» Exercise goal: What you return must match the listing below word for word.

» Available data:
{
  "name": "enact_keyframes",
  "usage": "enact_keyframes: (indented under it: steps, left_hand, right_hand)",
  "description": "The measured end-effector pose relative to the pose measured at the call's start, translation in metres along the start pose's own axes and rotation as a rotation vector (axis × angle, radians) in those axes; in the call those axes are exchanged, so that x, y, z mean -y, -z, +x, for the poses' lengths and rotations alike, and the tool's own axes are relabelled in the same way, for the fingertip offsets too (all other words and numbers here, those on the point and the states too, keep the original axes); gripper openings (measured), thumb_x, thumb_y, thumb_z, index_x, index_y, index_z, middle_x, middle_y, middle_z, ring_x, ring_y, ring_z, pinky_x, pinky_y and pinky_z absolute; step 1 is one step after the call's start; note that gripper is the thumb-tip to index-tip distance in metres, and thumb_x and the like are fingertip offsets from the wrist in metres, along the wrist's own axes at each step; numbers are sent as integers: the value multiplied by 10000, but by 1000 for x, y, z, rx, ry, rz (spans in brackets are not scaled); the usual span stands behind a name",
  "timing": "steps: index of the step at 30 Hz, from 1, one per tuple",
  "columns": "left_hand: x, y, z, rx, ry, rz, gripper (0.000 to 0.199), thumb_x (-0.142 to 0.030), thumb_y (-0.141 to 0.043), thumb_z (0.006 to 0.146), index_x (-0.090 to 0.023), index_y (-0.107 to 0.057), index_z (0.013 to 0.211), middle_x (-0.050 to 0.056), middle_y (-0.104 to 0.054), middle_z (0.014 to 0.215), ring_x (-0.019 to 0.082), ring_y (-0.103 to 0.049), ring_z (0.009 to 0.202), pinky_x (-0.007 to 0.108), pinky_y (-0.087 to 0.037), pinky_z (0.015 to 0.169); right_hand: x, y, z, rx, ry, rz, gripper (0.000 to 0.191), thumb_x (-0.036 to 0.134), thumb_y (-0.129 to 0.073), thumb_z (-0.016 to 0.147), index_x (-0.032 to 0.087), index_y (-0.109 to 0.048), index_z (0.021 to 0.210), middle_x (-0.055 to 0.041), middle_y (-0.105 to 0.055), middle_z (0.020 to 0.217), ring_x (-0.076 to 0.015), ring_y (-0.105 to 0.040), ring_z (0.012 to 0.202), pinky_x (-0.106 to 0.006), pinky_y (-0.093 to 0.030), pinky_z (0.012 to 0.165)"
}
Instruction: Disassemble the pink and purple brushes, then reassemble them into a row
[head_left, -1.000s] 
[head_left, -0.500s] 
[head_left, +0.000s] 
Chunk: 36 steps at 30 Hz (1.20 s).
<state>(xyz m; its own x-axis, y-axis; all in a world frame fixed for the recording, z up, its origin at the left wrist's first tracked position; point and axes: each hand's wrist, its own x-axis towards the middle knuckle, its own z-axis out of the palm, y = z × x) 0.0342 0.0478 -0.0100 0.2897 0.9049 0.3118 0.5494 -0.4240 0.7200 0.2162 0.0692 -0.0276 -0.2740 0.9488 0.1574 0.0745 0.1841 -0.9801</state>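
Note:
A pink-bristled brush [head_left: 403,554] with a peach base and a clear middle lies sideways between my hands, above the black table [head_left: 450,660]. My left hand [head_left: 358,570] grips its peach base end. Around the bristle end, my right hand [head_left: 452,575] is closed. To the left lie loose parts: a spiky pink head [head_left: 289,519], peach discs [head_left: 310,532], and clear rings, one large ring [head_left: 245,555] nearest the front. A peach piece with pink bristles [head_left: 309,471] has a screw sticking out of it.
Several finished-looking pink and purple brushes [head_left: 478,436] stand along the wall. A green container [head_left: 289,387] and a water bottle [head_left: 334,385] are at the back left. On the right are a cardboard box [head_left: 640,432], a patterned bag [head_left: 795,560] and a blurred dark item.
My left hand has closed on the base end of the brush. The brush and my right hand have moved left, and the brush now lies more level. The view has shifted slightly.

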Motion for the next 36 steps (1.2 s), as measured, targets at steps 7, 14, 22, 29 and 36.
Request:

» Solution:
{
  "name": "enact_keyframes",
  "usage": "enact_keyframes: (indented under it: steps, left_hand, right_hand)",
  "description": "The measured end-effector pose relative to the pose measured at the call's start, translation in metres along the start pose's own axes and rotation as a rotation vector (axis × angle, radians) in those axes; in the call those axes are exchanged, so that x, y, z mean -y, -z, +x, for the poses' lengths and rotations alike, and the tool's own axes are relabelled in the same way, for the fingertip offsets too (all other words and numbers here, those on the point and the states too, keep the original axes); gripper openings (measured), thumb_x, thumb_y, thumb_z, index_x, index_y, index_z, middle_x, middle_y, middle_z, ring_x, ring_y, ring_z, pinky_x, pinky_y and pinky_z absolute; step 1 is one step after the call's start; note that gripper is the thumb-tip to index-tip distance in metres, and thumb_x and the like are fingertip offsets from the wrist in metres, along the wrist's own axes at each step; numbers are sent as integers: the value multiplied by 10000, but by 1000 for x, y, z, rx, ry, rz (spans in brackets are not scaled); the usual span stands behind a name",
  "timing": "steps: index of the step at 30 Hz, from 1, one per tuple",
  "columns": "left_hand: x, y, z, rx, ry, rz, gripper (0.000 to 0.199), thumb_x (-0.142 to 0.030), thumb_y (-0.141 to 0.043), thumb_z (0.006 to 0.146), index_x (-0.090 to 0.023), index_y (-0.107 to 0.057), index_z (0.013 to 0.211), middle_x (-0.050 to 0.056), middle_y (-0.104 to 0.054), middle_z (0.014 to 0.215), ring_x (-0.019 to 0.082), ring_y (-0.103 to 0.049), ring_z (0.009 to 0.202), pinky_x (-0.007 to 0.108), pinky_y (-0.087 to 0.037), pinky_z (0.015 to 0.169); right_hand: x, y, z, rx, ry, rz, gripper (0.000 to 0.191), thumb_x (-0.036 to 0.134), thumb_y (-0.129 to 0.073), thumb_z (-0.016 to 0.147), index_x (-0.032 to 0.087), index_y (-0.109 to 0.048), index_z (0.021 to 0.210), middle_x (-0.055 to 0.041), middle_y (-0.105 to 0.055), middle_z (0.020 to 0.217), ring_x (-0.076 to 0.015), ring_y (-0.105 to 0.040), ring_z (0.012 to 0.202), pinky_x (-0.106 to 0.006), pinky_y (-0.093 to 0.030), pinky_z (0.012 to 0.165)"
}
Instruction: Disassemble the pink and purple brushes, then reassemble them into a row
[head_left, -1.000s] 
[head_left, -0.500s] 
[head_left, +0.000s] 
Chunk: 36 steps at 30 Hz (1.20 s).
<state>(xyz m; its own x-axis, y-axis; all in a world frame fixed for the recording, z up, its origin at the left wrist's first tracked position; point and axes: each hand's wrist, its own x-axis towards the middle knuckle, its own z-axis out of the palm, y = z × x) 0.0342 0.0478 -0.0100 0.2897 0.9049 0.3118 0.5494 -0.4240 0.7200 0.2162 0.0692 -0.0276 -0.2740 0.9488 0.1574 0.0745 0.1841 -0.9801</state>
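Note:
A pink-bristled brush [head_left: 403,554] with a peach base and a clear middle lies sideways between my hands, above the black table [head_left: 450,660]. My left hand [head_left: 358,570] grips its peach base end. Around the bristle end, my right hand [head_left: 452,575] is closed. To the left lie loose parts: a spiky pink head [head_left: 289,519], peach discs [head_left: 310,532], and clear rings, one large ring [head_left: 245,555] nearest the front. A peach piece with pink bristles [head_left: 309,471] has a screw sticking out of it.
Several finished-looking pink and purple brushes [head_left: 478,436] stand along the wall. A green container [head_left: 289,387] and a water bottle [head_left: 334,385] are at the back left. On the right are a cardboard box [head_left: 640,432], a patterned bag [head_left: 795,560] and a blurred dark item.
My left hand has closed on the base end of the brush. The brush and my right hand have moved left, and the brush now lies more level. The view has shifted slightly.
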
Motion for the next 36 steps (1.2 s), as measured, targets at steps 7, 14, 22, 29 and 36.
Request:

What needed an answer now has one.